Missed the event of the year? No worries, we’ve got the top takeaways from the conference ready for you.
This year's Gathering of Eagles brought together leaders from all models of real estate brokerages to hear from industry icons, technology gurus, advertising experts and more. Missed the event? No worries, we cherry-picked the most pertinent tips and quotes from the event. The overarching theme: Technology only serves to help agents facilitate relationships. While the focus has been on technology, the truth is success in real estate has always been—and will always be—all about the relationships.
Facebook has the power. Well, not really, but Ken Auletta, keynote speaker and author of the book, “Frenemies,” regaled GOE attendees with an insider view of the advertising world. Included in that analysis was the fact that social media is manipulating your decision to take action, buy something or sign up for a service. Of course, we all know that, but we’re still getting sucked in. Something to think about when you’re developing your next Facebook ad: no one likes being manipulated, so consider transparency and reaching out instead of gimmick ads.
One-stop shops are the future. Robert Reffkin of Compass talked about making his company the “Amazon of real estate.” He thinks that along with the already-in-place Compass Concierge, which allows his agents to be full-service advisors, along with mortgage, title, and insurance components will offer the perfect way to fight the culture of the discounters. He also announced that listings agents always get the lead, even if they’re not with Compass. “On the Compass website, if you’re the listing agent, you get the lead, no matter what. It creates transparency, and creates the foundation for various ways to partner,” he says.
If you can’t beat them; join them. The GOE iBuyer panel (by the way, they hate the term iBuyer), wants to make the transaction more straightforward for the home seller, so you have something in common with them. One tip: During your listing presentation, give prospective sellers all of their options, so you don't get left out of the transaction.

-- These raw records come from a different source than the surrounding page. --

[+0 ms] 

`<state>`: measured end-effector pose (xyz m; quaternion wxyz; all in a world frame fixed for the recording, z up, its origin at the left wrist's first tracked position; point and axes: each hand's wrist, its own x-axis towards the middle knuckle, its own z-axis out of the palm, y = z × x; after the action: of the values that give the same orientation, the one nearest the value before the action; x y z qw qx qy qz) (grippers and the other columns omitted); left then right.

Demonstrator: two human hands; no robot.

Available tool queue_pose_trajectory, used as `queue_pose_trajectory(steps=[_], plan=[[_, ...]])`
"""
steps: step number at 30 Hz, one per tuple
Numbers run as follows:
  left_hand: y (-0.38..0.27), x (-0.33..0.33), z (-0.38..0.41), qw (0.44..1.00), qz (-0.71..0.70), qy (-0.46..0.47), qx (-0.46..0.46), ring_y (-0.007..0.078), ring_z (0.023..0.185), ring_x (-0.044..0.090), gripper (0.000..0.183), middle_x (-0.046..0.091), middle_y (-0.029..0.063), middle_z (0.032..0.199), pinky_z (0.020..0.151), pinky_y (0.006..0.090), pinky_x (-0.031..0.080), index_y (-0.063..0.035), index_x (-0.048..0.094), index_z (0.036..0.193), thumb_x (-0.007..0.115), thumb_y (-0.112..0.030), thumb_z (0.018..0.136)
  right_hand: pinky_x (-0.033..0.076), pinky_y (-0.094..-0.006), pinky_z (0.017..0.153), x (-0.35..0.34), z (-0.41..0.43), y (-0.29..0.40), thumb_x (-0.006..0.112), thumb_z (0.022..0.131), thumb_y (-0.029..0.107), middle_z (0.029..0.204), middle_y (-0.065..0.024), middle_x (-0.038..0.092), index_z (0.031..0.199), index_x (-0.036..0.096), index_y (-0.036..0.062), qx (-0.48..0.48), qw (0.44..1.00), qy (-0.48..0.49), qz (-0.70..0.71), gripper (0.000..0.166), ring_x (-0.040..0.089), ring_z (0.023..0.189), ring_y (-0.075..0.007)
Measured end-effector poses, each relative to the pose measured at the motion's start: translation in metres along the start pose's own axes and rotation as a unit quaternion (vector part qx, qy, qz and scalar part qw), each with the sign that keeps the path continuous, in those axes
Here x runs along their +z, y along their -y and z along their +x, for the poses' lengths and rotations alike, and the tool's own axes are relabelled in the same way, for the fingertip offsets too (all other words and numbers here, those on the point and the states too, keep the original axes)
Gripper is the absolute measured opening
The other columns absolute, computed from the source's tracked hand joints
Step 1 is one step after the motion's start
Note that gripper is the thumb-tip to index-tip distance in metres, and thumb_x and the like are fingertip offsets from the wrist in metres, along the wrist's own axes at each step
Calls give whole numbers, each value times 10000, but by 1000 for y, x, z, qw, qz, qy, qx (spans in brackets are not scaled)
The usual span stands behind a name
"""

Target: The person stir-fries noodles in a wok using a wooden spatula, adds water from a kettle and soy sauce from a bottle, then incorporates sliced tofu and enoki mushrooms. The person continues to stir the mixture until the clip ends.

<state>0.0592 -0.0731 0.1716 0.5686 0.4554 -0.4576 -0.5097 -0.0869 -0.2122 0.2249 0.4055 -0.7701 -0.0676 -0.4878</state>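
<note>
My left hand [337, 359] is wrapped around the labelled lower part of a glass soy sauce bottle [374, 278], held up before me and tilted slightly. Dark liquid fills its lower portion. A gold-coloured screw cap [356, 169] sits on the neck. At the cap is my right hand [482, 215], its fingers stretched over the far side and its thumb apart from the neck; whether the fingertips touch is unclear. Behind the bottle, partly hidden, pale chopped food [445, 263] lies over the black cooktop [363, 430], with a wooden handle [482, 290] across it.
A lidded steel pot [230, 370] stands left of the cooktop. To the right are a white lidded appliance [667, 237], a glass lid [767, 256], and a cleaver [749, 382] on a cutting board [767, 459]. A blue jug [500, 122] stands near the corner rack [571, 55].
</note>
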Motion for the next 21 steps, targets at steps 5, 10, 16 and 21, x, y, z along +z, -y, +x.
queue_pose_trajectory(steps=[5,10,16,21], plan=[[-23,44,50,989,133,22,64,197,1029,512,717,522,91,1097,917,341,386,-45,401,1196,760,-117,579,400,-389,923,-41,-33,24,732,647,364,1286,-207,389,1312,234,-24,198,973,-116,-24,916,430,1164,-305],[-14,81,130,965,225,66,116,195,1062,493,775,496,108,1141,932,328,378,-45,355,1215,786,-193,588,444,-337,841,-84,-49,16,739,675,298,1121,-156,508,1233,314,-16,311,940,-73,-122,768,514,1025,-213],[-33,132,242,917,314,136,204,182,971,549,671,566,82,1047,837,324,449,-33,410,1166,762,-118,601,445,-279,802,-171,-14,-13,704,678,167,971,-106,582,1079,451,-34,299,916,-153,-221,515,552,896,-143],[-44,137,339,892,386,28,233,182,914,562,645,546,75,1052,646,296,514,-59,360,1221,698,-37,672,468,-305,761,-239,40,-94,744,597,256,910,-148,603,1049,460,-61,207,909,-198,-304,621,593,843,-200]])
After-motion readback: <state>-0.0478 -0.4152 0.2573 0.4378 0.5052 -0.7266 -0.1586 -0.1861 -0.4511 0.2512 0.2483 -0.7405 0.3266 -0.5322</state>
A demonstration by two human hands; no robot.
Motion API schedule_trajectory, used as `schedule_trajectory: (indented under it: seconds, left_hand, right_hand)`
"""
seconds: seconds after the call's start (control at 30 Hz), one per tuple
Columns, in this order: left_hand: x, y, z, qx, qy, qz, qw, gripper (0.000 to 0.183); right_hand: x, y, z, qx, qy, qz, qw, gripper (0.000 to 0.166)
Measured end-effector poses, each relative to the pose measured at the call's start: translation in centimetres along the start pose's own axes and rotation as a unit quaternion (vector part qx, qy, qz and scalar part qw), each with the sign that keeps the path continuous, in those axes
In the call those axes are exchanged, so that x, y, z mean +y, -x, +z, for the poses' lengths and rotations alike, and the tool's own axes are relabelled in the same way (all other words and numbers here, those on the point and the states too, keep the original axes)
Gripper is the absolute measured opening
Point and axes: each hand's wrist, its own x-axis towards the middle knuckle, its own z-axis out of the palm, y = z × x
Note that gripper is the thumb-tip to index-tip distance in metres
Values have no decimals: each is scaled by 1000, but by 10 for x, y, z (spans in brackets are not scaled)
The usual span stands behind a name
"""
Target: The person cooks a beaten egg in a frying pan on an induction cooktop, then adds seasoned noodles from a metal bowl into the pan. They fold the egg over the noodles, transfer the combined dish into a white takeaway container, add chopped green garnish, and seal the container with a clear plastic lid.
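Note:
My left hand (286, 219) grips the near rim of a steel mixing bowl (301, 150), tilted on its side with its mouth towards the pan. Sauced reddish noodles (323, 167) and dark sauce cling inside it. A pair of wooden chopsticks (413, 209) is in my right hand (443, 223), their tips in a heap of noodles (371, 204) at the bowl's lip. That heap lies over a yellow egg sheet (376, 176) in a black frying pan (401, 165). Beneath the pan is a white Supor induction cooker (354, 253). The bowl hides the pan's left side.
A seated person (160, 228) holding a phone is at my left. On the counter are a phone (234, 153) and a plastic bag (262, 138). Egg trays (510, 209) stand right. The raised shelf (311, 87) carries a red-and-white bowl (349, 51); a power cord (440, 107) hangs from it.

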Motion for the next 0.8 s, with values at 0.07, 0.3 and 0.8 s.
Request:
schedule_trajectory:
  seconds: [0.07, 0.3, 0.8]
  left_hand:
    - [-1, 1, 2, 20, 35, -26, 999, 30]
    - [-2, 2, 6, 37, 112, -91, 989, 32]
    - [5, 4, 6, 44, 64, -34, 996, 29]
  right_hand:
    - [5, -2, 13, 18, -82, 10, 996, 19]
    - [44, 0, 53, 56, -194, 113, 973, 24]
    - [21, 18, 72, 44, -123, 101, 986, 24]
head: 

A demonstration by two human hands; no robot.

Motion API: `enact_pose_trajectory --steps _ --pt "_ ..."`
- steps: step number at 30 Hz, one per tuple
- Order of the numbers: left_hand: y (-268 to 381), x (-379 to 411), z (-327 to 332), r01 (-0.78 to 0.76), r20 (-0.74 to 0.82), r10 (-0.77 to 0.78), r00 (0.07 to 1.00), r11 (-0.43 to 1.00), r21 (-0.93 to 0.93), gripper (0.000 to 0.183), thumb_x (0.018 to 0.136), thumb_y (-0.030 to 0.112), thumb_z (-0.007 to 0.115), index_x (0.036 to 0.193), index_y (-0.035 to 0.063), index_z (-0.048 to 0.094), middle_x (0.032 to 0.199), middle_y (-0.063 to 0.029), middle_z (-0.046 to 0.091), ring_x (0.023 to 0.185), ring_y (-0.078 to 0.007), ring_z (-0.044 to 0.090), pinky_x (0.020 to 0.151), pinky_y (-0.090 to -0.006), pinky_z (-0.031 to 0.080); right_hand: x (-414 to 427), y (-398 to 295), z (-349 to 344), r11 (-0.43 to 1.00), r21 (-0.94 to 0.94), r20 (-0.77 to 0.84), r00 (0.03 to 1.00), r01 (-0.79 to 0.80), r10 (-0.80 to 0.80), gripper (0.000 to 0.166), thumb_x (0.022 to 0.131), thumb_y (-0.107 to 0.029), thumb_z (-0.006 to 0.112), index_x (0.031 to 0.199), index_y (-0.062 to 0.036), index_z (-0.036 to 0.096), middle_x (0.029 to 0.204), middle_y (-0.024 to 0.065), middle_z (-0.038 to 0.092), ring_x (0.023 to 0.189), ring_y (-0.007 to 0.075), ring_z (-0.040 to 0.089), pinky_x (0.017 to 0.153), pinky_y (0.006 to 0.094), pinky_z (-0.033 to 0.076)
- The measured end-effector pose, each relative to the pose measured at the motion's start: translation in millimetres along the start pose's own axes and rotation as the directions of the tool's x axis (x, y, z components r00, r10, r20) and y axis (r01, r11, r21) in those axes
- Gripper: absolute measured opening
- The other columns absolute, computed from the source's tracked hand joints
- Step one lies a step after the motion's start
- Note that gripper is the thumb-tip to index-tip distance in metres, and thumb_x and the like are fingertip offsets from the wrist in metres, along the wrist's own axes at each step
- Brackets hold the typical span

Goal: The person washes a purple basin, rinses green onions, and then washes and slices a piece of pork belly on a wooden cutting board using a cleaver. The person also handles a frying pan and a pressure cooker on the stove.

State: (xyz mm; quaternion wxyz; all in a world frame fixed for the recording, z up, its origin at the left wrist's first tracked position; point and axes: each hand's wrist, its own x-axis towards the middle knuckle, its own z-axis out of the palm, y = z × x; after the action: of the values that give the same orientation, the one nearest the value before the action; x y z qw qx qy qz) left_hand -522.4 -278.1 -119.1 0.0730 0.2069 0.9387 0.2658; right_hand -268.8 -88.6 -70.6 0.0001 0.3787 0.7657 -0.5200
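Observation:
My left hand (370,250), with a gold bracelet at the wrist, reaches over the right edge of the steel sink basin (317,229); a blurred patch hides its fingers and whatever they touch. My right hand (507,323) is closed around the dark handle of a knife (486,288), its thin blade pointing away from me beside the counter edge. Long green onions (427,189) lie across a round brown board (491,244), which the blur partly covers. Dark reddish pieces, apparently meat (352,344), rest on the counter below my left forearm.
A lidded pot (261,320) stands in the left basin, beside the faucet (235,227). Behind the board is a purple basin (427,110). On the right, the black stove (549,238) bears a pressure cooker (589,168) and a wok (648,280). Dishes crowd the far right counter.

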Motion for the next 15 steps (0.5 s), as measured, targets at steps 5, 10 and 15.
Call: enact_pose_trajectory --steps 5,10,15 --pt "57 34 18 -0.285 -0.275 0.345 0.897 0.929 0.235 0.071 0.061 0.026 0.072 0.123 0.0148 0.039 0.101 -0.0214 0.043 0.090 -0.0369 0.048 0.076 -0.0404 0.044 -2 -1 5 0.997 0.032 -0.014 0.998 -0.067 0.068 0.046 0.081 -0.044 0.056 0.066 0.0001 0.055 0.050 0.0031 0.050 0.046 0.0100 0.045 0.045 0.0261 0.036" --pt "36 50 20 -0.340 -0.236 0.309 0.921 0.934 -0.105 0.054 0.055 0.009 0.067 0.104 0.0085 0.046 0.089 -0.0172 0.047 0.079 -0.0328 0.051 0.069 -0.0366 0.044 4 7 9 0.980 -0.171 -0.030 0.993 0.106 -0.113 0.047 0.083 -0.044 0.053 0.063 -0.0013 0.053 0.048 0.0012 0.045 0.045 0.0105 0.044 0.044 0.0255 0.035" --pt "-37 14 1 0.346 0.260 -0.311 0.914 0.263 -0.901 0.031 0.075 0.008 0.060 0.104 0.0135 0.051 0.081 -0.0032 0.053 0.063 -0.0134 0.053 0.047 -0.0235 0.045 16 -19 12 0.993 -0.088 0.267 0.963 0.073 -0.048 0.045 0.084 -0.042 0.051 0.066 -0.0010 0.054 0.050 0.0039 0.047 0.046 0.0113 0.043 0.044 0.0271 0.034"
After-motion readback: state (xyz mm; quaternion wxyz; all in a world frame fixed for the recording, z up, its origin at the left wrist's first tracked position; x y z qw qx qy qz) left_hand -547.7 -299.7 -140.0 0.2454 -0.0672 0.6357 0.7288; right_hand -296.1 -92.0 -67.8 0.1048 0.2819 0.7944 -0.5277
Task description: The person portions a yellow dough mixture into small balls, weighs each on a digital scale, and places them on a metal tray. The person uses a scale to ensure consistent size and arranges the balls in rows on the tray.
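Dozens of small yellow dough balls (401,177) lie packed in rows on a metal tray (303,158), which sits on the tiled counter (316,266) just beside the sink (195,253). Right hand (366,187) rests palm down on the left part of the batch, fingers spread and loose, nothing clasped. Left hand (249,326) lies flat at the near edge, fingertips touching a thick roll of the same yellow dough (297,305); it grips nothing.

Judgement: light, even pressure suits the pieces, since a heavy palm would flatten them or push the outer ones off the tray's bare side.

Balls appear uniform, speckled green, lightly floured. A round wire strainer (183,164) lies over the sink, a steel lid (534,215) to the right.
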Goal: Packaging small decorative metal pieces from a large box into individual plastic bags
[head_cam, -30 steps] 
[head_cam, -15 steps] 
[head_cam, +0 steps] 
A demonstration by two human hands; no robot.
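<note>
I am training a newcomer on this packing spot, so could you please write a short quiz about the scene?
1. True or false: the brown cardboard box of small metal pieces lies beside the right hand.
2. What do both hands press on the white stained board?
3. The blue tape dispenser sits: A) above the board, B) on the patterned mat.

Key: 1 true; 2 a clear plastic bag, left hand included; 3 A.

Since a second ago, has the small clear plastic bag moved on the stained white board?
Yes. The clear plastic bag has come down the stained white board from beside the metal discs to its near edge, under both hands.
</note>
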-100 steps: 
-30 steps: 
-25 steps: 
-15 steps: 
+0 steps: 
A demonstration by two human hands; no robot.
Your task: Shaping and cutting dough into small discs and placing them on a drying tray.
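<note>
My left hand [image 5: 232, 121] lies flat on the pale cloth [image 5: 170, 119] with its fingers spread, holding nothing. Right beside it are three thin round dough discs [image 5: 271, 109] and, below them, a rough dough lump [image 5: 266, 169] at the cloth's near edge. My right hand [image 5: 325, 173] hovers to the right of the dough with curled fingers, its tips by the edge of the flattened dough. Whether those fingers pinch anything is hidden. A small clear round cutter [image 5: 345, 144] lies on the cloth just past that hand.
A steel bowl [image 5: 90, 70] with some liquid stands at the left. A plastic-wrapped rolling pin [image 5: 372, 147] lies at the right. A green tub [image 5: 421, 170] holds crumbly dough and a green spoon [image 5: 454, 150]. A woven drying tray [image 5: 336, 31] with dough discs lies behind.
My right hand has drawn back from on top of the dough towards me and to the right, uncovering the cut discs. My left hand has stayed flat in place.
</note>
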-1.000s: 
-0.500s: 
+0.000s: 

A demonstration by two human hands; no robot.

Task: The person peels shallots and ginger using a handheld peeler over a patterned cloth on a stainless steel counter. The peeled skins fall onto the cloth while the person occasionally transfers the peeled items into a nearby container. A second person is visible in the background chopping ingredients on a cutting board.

Tech is great. but... Sure, Keller Williams is rebranding itself as a technology company, but their leaders are smart enough to know that technology is about making the transaction more efficient for the buyers and sellers. It won't take the place of great relationships. Coach Tom Ferry posed the thought that "Agents don't care about technology. They care about whether their kid is smoking pot, how they're going to lose weight, and when they'll get their next listings." In response, Keller Williams CEO Josh Team said, "I agree they don’t care about disruption on a macro level, but when it hits their bottom line, they care a whole lot. Agents do care about technology because to stay relevant, they need to compete with disruption." Ferry also mentioned that brokers should not give their managers an office. "Managers should be out on the floor getting to know the agents."
Go back to basics. Ninja Selling's Founder Larry Kendall discussed the relationship-building basics that brokers and agents should get back to ASAP. “Focus on productive activities, and the sales will take care of themselves. We call these activities FLOW. Have your sales associates keep a weekly log of their flow activities (handwritten notes, live interviews, real estate reviews, mailings, etc.) If they are in a slump, your first question is, “Can I see your activity log?” Sure enough, you will notice a drop off in their activities about 45 to 90 days before their production slump. Activities predict production. Do a pattern interrupt! Get them back into the flow again and logging their activities.
It’s time to tell your story. Author and Coach Mike Staver says to increase productivity, you have to reduce the noise (internal and external). To retain agents, he says you must be willing to tell your story. "Telling people why you’ll go to battle to get them over the hill will do more for you than promising them money. Most agents will tell you it's not about the money. The higher the percentage of people who leave you for the money; the more likely you will resign yourself that you can't compete against money," he says. So, get good at getting to know your agents and telling your story.
Telling people why you'll go to battle to get them over the hill will do more for you than promising them money.